[WHAT YOU NEED TO DO]
Going through the material below, please gather all lines with the word "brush" in them.

[DATA FOR REVIEW]
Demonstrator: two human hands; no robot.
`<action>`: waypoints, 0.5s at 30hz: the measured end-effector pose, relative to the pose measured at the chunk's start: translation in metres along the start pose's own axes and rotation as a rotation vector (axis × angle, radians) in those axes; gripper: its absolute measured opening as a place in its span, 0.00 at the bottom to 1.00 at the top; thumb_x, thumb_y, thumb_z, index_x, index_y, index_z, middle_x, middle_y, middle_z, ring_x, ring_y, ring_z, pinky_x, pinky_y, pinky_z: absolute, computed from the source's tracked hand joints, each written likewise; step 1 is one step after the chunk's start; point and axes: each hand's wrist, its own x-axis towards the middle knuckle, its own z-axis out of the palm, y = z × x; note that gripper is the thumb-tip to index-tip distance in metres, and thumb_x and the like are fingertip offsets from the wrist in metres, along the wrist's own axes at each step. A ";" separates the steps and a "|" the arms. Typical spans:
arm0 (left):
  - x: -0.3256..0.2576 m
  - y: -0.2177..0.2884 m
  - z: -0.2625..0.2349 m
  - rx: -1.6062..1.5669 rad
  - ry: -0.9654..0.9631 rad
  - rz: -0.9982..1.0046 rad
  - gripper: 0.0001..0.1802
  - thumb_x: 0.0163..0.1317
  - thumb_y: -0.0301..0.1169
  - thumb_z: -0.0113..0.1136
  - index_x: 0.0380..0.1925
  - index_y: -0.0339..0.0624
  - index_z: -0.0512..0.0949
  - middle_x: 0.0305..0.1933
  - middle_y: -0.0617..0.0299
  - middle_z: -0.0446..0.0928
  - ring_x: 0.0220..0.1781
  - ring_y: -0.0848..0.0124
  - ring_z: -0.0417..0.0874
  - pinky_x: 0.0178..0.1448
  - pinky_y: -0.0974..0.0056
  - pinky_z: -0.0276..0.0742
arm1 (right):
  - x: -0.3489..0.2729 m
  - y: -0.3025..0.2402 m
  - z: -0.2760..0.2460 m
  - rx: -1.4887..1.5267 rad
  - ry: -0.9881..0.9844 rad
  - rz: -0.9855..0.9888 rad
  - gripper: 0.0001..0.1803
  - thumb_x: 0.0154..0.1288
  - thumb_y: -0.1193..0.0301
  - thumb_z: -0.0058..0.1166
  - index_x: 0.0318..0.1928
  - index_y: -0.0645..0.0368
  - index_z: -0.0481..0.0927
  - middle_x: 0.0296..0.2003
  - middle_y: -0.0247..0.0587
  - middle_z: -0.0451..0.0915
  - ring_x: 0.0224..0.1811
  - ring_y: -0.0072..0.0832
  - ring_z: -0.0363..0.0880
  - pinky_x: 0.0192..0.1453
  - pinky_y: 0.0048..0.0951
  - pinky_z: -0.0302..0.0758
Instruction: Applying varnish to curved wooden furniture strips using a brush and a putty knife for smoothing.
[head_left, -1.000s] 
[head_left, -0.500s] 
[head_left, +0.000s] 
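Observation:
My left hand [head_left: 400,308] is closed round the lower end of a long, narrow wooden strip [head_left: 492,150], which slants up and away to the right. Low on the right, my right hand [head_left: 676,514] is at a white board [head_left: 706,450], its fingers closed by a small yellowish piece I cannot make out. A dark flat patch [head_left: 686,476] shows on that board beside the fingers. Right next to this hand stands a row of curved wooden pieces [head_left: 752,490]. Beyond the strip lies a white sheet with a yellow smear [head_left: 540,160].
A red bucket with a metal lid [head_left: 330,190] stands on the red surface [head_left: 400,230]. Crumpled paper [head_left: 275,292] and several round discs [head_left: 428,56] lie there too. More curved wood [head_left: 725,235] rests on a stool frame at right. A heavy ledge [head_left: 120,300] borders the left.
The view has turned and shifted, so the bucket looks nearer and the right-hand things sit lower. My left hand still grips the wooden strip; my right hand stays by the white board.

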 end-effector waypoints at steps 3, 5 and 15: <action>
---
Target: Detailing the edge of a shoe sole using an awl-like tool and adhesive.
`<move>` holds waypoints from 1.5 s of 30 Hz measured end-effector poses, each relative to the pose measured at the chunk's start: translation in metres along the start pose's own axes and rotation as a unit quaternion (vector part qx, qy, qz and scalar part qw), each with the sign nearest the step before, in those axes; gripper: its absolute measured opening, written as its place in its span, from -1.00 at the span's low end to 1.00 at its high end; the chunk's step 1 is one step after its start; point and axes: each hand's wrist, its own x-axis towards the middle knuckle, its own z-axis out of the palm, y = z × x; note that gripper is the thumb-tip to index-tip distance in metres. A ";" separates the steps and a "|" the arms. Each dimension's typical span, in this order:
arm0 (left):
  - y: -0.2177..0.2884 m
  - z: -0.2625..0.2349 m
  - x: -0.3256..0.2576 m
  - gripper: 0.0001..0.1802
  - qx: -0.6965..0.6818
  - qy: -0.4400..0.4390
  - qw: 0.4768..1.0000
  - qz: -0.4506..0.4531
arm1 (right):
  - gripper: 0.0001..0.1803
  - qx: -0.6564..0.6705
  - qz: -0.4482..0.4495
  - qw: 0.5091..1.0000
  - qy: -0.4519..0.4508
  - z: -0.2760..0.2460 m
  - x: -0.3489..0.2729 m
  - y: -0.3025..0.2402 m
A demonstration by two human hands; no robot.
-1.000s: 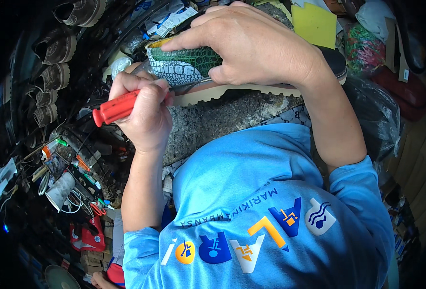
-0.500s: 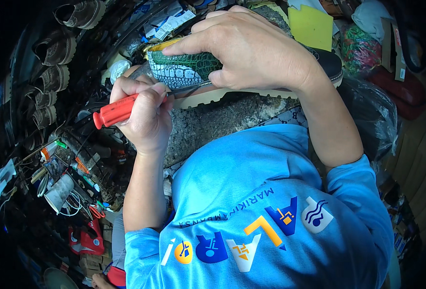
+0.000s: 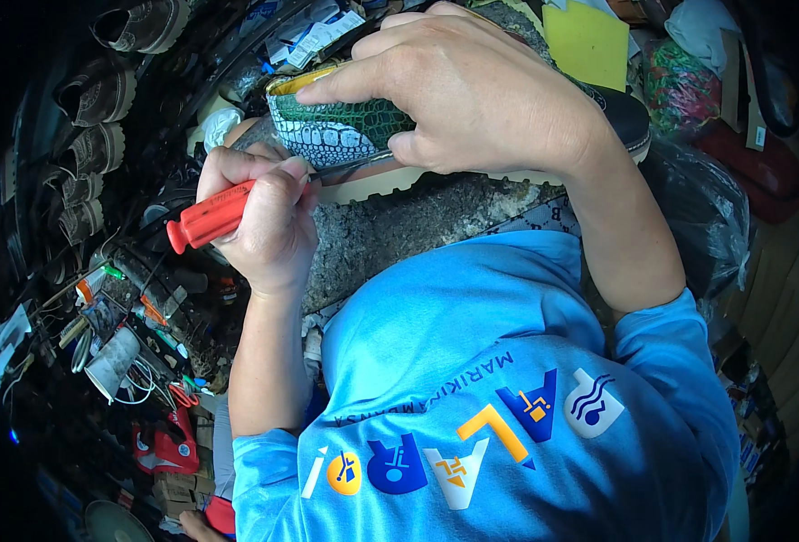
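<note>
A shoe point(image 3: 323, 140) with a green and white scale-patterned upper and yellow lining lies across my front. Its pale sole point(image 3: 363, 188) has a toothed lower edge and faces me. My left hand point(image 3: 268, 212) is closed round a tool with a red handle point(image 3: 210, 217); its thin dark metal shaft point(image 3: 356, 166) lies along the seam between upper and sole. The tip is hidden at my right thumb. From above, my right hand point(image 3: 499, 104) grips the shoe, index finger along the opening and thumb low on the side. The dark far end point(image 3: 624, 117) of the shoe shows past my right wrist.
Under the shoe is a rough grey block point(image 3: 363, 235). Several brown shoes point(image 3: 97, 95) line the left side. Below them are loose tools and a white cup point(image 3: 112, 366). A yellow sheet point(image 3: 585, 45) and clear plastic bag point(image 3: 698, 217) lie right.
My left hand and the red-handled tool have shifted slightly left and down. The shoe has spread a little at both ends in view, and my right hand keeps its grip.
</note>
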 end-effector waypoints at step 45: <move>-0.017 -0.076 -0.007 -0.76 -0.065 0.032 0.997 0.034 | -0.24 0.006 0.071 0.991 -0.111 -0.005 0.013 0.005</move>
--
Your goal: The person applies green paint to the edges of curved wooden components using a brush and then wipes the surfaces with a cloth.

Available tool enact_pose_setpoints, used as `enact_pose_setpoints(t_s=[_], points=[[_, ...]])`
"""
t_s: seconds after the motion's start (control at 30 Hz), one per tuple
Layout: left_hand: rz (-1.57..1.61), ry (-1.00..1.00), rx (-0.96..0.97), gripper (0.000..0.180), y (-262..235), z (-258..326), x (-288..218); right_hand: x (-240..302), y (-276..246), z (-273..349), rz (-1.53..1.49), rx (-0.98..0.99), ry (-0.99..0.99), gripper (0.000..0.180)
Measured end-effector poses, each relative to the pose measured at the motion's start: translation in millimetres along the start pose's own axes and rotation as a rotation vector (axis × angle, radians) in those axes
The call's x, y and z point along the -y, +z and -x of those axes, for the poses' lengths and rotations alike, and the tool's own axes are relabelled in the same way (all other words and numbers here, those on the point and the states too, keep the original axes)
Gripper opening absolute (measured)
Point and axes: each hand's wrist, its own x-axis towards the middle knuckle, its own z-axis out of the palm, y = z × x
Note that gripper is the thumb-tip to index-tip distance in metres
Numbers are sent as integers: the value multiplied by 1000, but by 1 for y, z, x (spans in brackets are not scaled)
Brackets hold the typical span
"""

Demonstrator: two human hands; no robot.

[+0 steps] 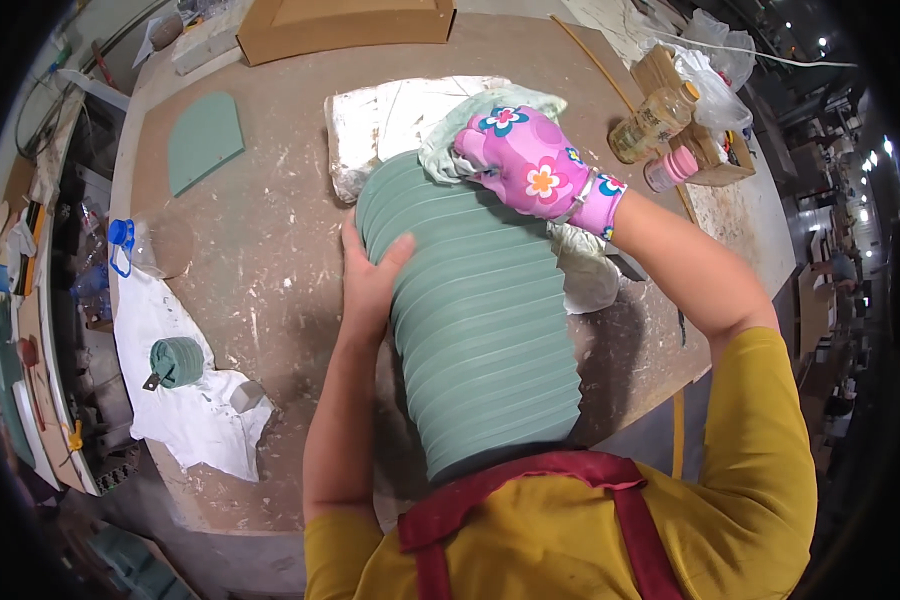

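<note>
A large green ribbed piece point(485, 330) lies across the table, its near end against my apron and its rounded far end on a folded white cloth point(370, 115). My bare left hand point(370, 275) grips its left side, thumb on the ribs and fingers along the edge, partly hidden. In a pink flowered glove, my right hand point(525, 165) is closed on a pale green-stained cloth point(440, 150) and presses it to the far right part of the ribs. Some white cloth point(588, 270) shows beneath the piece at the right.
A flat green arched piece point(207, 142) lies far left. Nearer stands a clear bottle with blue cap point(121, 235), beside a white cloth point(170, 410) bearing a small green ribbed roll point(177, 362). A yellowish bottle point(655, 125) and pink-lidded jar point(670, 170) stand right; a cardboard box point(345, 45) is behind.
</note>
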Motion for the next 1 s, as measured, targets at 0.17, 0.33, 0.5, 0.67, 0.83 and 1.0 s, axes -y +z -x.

[SOLUTION BELOW]
Instruction: Applying varnish to curved wooden furniture strips using a brush and a putty knife for smoothing.
Your goal: The person applies green paint to the edges of curved wooden components using a brush and then wipes the surfaces with a cloth.

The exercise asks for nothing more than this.